UPSERT can insert new data and update existing data in a table in a single operation. If the input data does not violate any uniqueness constraints, it is inserted. If an input matches an existing primary key, then the values of that row are updated.

In CockroachDB, the ON CONFLICT clause of INSERT provides a similar—though more flexible—mechanism. When this flexibility is not needed, UPSERT is likely to be faster than a similar INSERT...ON CONFLICT DO UPDATE statement.

Figure 4-15 shows the syntax of the UPSERT statement.

The UPSERT compares the primary key-value of each row provided. If the primary key is not found in the existing table, then a new row is created. Otherwise, the existing row is updated with the new values provided.

The RETURNING clause can be used to return a list of updated or inserted rows.

In this example, the primary key of user_promo_codes is (city, user_id, code). If a user already has an entry for that combination in the table, then that row is updated with a user_count of 0. Otherwise, a new row with those values is created.

UPSERT INTO user_promo_codes
  (user_id,city,code,timestamp,usage_count)
SELECT id,city,'NewPromo',now(),0
  FROM "users";

DELETE

DELETE allows data to be removed from a table. Figure 4-16 shows a simplified syntax for the DELETE statement.

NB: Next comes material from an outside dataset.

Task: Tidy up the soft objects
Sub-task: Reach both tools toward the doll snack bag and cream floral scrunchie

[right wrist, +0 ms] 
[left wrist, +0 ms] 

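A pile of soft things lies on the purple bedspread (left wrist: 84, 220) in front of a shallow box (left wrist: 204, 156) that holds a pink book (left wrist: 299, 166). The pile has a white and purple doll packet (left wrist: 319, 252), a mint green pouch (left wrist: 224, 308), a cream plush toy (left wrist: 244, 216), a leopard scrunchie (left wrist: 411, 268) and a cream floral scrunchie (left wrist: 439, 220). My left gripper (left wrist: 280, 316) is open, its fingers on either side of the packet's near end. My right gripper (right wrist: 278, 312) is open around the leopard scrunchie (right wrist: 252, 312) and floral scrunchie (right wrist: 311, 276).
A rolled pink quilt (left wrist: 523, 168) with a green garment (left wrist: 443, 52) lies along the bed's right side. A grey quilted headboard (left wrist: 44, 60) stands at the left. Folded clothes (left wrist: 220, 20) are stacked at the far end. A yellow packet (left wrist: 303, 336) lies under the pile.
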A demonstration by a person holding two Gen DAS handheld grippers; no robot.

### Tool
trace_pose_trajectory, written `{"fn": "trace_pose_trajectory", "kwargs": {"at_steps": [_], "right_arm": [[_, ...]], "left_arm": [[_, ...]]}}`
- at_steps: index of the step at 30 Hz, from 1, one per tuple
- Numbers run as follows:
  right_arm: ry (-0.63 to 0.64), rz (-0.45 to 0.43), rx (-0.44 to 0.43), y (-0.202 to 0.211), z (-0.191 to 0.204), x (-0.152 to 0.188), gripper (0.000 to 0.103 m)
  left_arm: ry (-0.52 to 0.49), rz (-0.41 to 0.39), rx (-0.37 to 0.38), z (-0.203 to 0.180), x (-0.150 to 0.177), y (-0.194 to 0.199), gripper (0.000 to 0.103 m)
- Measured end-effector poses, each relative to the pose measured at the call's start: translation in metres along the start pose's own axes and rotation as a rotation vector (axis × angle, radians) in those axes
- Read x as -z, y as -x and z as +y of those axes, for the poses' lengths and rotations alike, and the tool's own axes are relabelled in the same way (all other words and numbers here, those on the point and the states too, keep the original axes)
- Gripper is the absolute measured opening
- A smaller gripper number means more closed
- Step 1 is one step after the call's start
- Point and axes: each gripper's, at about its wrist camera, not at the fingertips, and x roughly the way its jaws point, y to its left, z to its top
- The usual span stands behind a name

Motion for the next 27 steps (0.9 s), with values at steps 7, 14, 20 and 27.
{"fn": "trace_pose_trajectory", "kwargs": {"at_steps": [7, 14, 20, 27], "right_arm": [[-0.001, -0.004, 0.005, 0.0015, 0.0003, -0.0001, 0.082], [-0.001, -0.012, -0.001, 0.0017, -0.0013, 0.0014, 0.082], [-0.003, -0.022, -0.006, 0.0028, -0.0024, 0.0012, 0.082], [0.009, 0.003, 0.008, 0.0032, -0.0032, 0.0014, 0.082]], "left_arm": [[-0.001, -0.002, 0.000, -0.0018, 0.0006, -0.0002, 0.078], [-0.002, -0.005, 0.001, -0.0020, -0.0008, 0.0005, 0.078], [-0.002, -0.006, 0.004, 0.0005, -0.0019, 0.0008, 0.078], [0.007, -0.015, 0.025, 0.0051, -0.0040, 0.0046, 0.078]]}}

Most of the time, a DELETE statement accepts a WHERE clause and not much else. For instance, here we delete a single row in the people table:

DELETE FROM people
 WHERE firstName='Guy'
   AND lastName='Harrison';

The RETURNING clause can return details of the rows that were removed. For instance:

DELETE FROM user_promo_codes
 WHERE code='NewPromo'
RETURNING(user_id);

You can also include an ORDER BY and LIMIT clause to perform batch deletes in an incremental fashion. For instance, you can construct a DELETE statement to remove the oldest 1,000 rows. See the CockroachDB documentation for more information.

TRUNCATE

TRUNCATE provides a quick mechanism for removing all rows from a table. Internally, it is implemented as a DROP TABLE followed by a CREATE TABLE. TRUNCATE is not transactional—you cannot ROLLBACK a TRUNCATE.

IMPORT/IMPORT INTO

The IMPORT statement imports the following types of data into CockroachDB:

Avro
Comma Separated Values (CSV)/Tab Separated Values (TSV)
Postgres dump files
MySQL dump files
CockroachDB dump files

IMPORT creates a new table, while IMPORT INTO allows an import into an existing table.

The files to be imported should exist either in a cloud storage bucket—Google Cloud Storage, Amazon S3, or Azure Blob storage—from an HTTP address or from the local filesystem (“nodelocal”).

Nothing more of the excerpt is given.